La forma del violín ha variado desde el siglo XVI, está formado por una caja de resonancia de dos aberturas en forma de “f” para la expansión del sonido, de un mango macizo de madera engastado en la caja, y cuatro cuerdas de tripa o de alambre o enroscada alrededor de cuatro clavijas que, al extremo del mango sirven para regular su tensión, y por consiguiente, la exactitud de su tono.
El violín se toca apoyándolo sobre el hombro con las cuerdas hacia arriba y sujetándolo con el mentón.

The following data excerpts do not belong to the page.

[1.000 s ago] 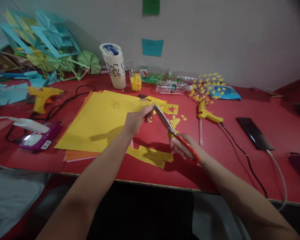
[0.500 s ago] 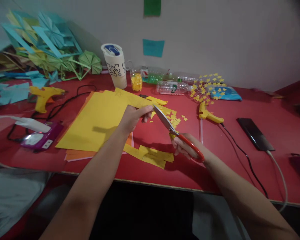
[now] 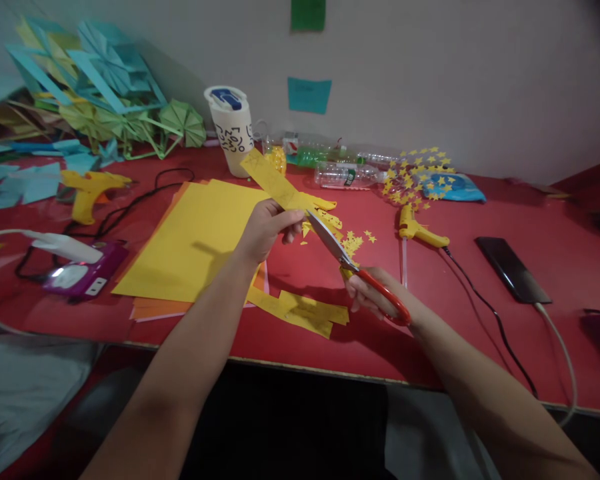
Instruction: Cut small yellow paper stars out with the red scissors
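Observation:
Between thumb and fingers, my left hand (image 3: 270, 227) pinches a yellow paper strip (image 3: 273, 179) that slants up toward the cup. My right hand (image 3: 370, 288) grips red-handled scissors (image 3: 347, 259), their tips touching or very close to the strip by my left thumb. Both hands are above the red table (image 3: 300, 270). Beneath the scissors lie small cut yellow stars (image 3: 351, 243). More marked yellow strips (image 3: 313, 312) rest near the table's front edge. Yellow sheets (image 3: 185, 247) are stacked over orange ones at the left. A yellow cutter (image 3: 325, 203) is partly hidden behind the strip.
Glue guns lie at left (image 3: 87, 192) and right (image 3: 417, 230), with trailing cords. A purple power strip (image 3: 87, 273) is at the left. A white cup (image 3: 231, 133) and plastic bottles (image 3: 347, 175) line the wall. A phone (image 3: 511, 269) charges at the right.
The yellow strip has turned in my left hand, its far end now raised higher toward the cup. My right hand and the scissors stay almost in place.

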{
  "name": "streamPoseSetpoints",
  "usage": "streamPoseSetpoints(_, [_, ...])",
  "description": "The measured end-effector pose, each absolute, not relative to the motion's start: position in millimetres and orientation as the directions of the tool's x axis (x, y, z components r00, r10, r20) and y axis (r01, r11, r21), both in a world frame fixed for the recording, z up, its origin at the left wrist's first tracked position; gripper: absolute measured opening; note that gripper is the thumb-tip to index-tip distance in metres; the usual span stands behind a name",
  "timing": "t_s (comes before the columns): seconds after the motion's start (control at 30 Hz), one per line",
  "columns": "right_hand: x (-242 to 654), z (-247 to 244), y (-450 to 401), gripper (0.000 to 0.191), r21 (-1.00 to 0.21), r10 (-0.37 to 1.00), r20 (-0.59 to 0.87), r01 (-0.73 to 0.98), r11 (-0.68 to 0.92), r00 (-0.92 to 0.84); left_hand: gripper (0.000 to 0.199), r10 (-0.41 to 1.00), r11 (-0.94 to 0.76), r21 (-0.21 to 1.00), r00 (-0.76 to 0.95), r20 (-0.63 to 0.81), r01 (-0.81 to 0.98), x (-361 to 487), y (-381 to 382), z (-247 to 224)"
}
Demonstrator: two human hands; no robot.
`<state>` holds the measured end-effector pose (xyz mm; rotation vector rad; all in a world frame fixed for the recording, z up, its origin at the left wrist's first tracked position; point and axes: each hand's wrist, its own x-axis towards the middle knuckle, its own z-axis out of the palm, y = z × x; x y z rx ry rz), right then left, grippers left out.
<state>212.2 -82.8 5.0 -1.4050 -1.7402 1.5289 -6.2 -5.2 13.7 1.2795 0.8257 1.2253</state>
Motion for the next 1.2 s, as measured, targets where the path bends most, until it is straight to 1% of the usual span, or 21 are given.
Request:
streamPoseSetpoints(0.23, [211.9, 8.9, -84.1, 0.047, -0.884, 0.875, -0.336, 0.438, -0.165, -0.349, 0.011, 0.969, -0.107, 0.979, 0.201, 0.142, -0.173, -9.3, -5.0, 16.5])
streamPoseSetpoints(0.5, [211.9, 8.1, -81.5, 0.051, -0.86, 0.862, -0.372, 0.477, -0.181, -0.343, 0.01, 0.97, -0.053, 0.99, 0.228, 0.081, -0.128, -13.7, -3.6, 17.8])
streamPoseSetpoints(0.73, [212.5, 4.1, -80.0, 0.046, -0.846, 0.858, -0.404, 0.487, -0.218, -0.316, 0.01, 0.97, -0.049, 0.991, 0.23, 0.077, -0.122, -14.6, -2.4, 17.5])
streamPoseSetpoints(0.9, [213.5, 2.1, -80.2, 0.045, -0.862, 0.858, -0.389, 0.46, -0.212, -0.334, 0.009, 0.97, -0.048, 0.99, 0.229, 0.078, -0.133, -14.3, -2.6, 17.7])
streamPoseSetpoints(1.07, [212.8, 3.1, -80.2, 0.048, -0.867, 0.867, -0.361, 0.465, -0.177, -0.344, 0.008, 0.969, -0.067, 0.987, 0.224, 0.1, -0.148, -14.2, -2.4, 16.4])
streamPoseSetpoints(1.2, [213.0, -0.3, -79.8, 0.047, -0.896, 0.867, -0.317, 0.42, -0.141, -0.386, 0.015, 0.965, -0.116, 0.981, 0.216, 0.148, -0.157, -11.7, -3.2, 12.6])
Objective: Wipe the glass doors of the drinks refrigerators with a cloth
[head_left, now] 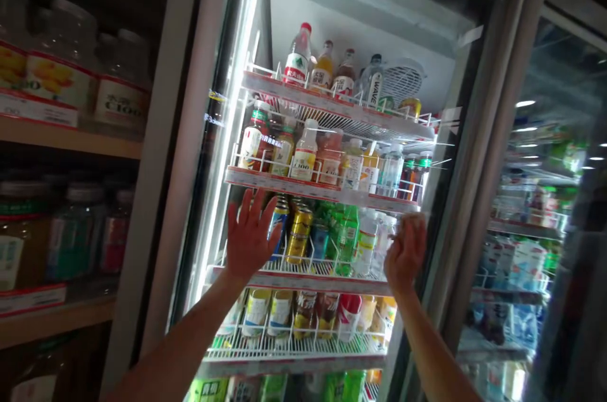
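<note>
Both arms reach up before a lit drinks cooler with wire shelves of bottles and cans. My left hand has its fingers spread, with nothing in it, in front of the third shelf beside a blue can and a gold can. At the right edge of that shelf, near the clear bottles, my right hand is raised with bent, closed fingers around a small pale brownish thing, blurred, possibly a cloth. The second shelf edge runs just above both hands.
Wooden shelves with bottles stand at the left, beyond a grey frame. A tall door handle rises on the right, next to another glass-fronted cooler with drinks. Bottles also stand on the cooler's top shelf and lower shelf.
</note>
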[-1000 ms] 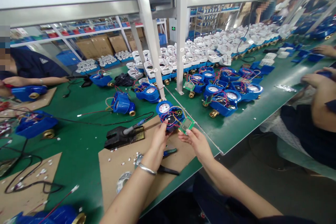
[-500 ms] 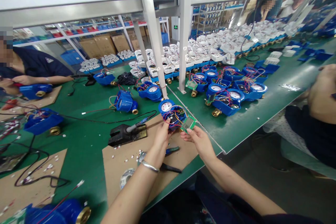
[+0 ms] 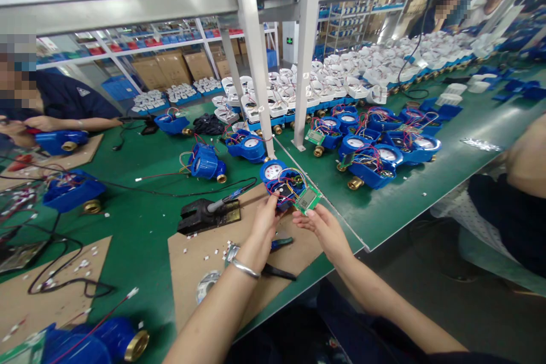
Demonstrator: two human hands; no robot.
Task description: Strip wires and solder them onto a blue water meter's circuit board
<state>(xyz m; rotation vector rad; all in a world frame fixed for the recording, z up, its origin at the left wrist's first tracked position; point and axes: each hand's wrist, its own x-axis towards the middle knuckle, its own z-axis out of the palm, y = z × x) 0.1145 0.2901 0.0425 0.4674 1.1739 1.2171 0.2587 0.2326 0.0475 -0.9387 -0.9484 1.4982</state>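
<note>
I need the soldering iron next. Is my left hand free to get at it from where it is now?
Probably not at once: the left hand is gripping the blue meter. The soldering iron lies on its stand just left of it, with nothing between.

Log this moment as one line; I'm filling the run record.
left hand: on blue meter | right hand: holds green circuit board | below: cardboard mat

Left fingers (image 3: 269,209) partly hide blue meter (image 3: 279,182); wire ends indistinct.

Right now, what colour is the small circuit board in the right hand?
Green, with a grey display in the middle; the circuit board in the right hand shows best in the head view.
</note>
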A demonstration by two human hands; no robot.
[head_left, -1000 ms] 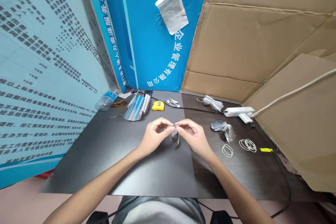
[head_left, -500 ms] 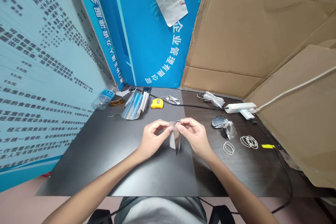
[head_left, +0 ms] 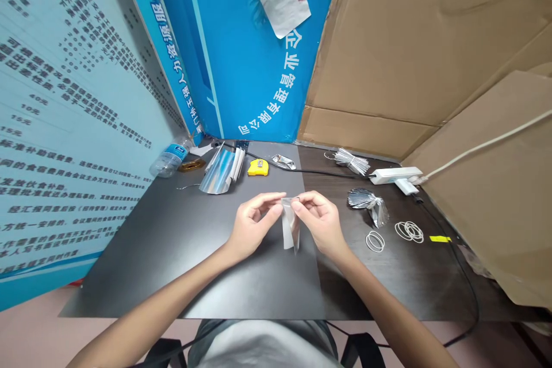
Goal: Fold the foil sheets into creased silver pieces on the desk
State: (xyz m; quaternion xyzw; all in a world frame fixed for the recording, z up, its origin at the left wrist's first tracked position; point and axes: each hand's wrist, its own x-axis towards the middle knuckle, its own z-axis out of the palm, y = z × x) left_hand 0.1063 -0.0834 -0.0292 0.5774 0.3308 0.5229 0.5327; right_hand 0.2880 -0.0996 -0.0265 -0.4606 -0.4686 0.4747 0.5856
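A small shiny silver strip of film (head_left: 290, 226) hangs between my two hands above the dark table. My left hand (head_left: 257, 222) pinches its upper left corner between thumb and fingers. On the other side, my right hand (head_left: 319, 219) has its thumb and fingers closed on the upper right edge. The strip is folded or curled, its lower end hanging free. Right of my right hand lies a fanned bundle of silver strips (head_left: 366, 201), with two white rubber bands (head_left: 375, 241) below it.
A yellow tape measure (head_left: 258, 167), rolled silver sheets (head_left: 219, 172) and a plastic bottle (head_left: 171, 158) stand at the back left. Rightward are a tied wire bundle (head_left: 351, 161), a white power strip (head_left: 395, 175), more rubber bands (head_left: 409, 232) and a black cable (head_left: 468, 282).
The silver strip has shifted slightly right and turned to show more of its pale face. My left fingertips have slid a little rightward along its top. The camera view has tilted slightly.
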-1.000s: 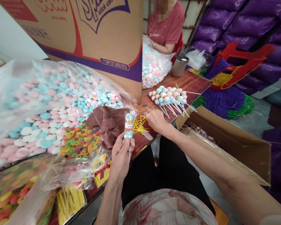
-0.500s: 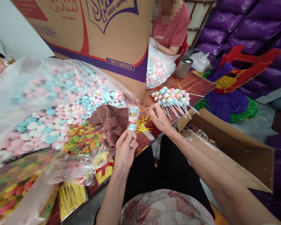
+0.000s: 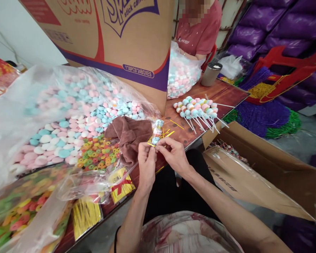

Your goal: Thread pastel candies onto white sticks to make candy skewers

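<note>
Between my fingertips stands a wrapped candy stick (image 3: 157, 131) in a clear printed bag. My left hand (image 3: 146, 161) pinches its lower end. My right hand (image 3: 173, 153) is closed at the same spot, touching the left, on a short gold twist tie (image 3: 151, 144) that lies across the base of the bag. More gold ties (image 3: 169, 133) lie on the table just behind. A brown cloth (image 3: 130, 137) is left of the candy. Finished-looking candy sticks (image 3: 197, 107) with white sticks lie in a pile to the right.
Marshmallows (image 3: 58, 140) and ring candies (image 3: 97, 153) spread at left under plastic. A large carton (image 3: 137, 45) stands behind. An open carton (image 3: 252, 175) is at lower right, beyond the table edge. A person in a red shirt (image 3: 200, 35) sits across, near a grey cup (image 3: 211, 74).
My right hand has moved left from the gold ties to the candy's base, where it now meets my left hand. A gold tie now crosses there. The view has shifted slightly.
</note>
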Action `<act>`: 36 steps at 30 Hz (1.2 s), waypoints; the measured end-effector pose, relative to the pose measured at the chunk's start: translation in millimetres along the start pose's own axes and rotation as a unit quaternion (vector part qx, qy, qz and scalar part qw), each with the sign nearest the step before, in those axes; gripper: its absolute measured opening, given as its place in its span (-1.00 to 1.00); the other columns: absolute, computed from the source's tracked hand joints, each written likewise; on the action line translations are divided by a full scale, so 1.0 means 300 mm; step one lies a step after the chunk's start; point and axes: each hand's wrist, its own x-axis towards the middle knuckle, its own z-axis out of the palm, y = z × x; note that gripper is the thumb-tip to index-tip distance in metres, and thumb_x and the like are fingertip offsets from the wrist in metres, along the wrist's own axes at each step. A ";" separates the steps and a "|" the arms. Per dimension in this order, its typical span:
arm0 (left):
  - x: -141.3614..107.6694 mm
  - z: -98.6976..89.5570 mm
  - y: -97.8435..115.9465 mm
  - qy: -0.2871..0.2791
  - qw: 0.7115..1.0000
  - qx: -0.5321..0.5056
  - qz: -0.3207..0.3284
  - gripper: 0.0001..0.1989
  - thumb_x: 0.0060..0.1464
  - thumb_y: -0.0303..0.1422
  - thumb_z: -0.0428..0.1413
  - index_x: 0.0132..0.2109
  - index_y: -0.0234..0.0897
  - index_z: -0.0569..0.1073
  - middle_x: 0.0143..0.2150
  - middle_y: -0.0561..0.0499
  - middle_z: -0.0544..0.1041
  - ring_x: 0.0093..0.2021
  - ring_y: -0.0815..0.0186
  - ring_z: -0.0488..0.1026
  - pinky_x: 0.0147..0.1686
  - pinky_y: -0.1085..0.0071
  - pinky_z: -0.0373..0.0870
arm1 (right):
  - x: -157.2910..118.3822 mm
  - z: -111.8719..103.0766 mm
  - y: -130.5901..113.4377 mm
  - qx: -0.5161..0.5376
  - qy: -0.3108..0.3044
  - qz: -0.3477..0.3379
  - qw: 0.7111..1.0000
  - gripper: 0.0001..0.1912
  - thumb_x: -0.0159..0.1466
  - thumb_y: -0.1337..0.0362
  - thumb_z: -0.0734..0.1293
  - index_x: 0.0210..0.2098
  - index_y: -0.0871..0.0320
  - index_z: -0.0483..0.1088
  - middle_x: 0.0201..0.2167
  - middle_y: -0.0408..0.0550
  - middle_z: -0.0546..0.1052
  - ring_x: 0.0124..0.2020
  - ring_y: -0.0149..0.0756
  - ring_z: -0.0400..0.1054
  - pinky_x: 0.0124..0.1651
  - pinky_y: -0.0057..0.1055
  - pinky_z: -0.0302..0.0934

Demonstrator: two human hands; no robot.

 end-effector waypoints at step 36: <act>-0.005 0.021 0.116 -0.082 0.891 -0.247 -0.371 -0.74 0.25 -0.53 0.00 -0.44 -0.32 0.23 -0.59 0.21 0.06 -0.68 0.60 -0.11 -0.73 0.70 -0.13 | -0.017 -0.095 -0.018 0.109 -0.135 0.001 0.985 -0.83 0.34 0.16 0.21 -0.34 0.08 0.21 -0.37 -0.13 0.27 -0.35 -0.33 0.15 -0.27 -0.41 0.14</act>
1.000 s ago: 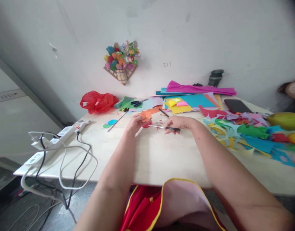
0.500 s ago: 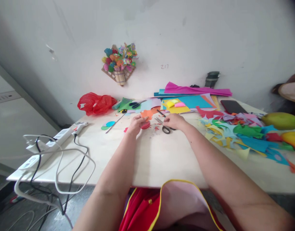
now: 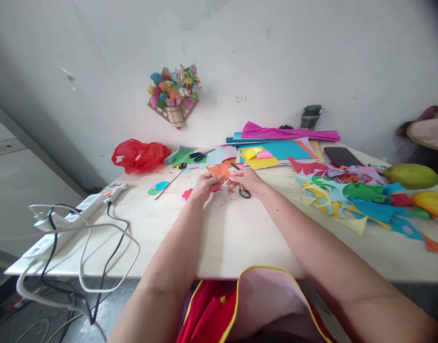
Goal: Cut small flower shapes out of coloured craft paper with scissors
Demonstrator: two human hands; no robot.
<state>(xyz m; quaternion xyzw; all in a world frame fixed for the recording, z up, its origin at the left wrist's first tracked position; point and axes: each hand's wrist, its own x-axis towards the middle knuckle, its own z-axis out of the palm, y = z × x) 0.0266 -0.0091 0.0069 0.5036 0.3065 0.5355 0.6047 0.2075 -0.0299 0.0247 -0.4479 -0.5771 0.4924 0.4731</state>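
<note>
Your left hand (image 3: 206, 185) seemingly pinches orange paper (image 3: 221, 168). I can't tell whether your right hand (image 3: 245, 179), beside scissors (image 3: 244, 197), grips anything.

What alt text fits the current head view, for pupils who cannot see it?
A person's bare left hand and right hand are close together by jagged orange paper on a pale tabletop, a black looped scissor handle beside the right. Multicoloured paper scraps lie right; a red plastic bag, left.
</note>
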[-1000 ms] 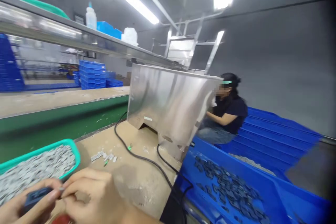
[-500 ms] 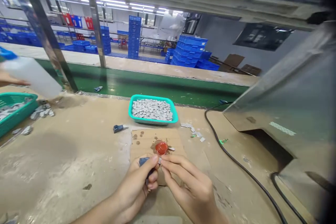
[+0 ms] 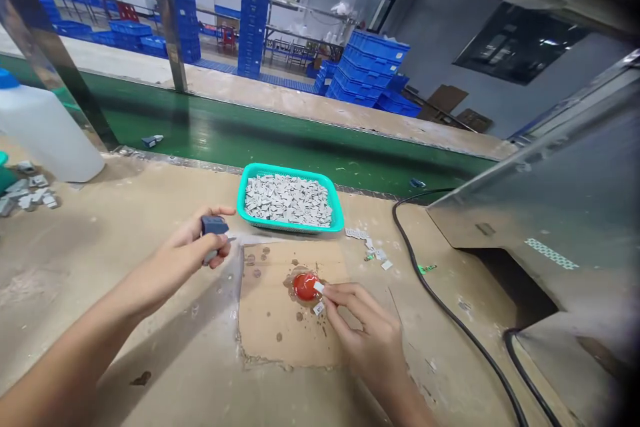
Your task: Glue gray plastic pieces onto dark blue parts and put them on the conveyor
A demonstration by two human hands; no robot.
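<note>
Two hands sit well apart, where half a second ago they met near the red dish (image 3: 302, 288). The left hand (image 3: 197, 243) has gone left and far, and curls around a dark part (image 3: 214, 224) beside the basket (image 3: 285, 227), index finger stretched out. A similar part lay about there earlier; whether this is the same one, I cannot tell. The right hand (image 3: 367, 327) pinches a chip (image 3: 319, 287) between thumb and fingertips at the dish's right edge; contact with the dish is unclear. Another chip lies just nearer on the cardboard (image 3: 265, 327). At far left, the other person's hand has left view, while the bottle (image 3: 45, 127) remains.

The bench (image 3: 175, 360) is tan, scuffed and stained. Beyond it run a green belt (image 3: 225, 133) and a second ledge, then blue crates (image 3: 367, 70) in stacks, and a dark window at far right. A black cable (image 3: 413, 257) snakes along the right, beside a steel box (image 3: 575, 200).

The basket is teal plastic, rounded at the corners, heaped with flat grey chips. The dish is round and wet-looking; dark blotches spatter the cardboard around it. The bottle is cloudy white plastic, blue-capped; the box is dull, smeared metal.
</note>
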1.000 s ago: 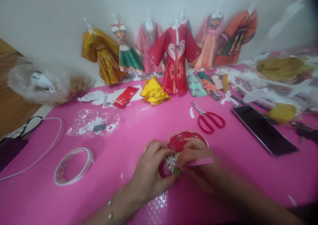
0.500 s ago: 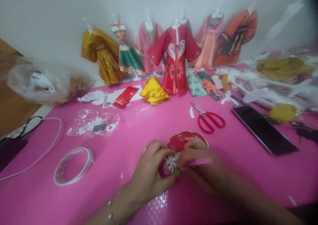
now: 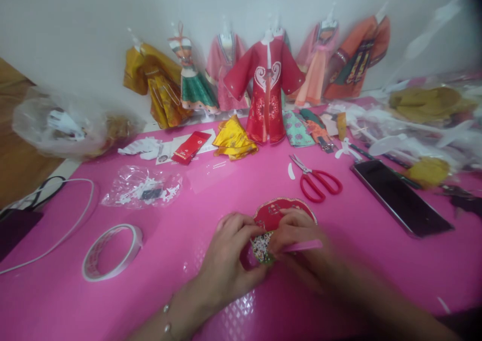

Al apretar con la mano las cuerdas el violinista reduce la longitud vibrante de la cuerda, consiguiendo así una gama muy variada de sonidos.
Sin embargo, ningún sonido sería perceptible si la otra mano del instrumentista, con la que empuña un arco provisto de crines de caballo, no frotase las cuerdas sin parar. De la presión del arco, fuerte o ligera, depende el que la sonoridad sea intensa o suave.
Tocar el violín ofrece considerables dificultades técnicas, pero una vez adquirida la destreza, nada puede igualar su profundidad ni la cualidad de su resonancia. Su expresión apasionada le asegura un lugar sobresaliente en toda formación sinfónica. De hecho, si el violín no se hubiera inventado, no existirían las orquestas, además casi la mitad de los integrantes de una orquesta son violinistas.
El primer violín fue construido en la mitad del siglo XVI en Cremona, Italia por Andrea Amati, fundador de la Escuela más famosa de artesanos especialmente en la construcción de instrumentos de cuerdas. Guiseppe Guarnieri y Antonio Stradivari, dos alumnos de Amati, lograron perfeccionar aún más la sonoridad del violín, y superar así, en calidad de construcción a su maestro.
A principios del siglo XVII este instrumento musical aumentó su prestigio al ser empleado en óperas. Posteriormente comenzó a tener un papel fundamental en las orquestas, casi todos los compositores han escrito música para violín, tales como Joseph Haydn, Wolfgang Amadeus Mozart, Ludwig van Beethoven, Johannes Brahms, entre otros.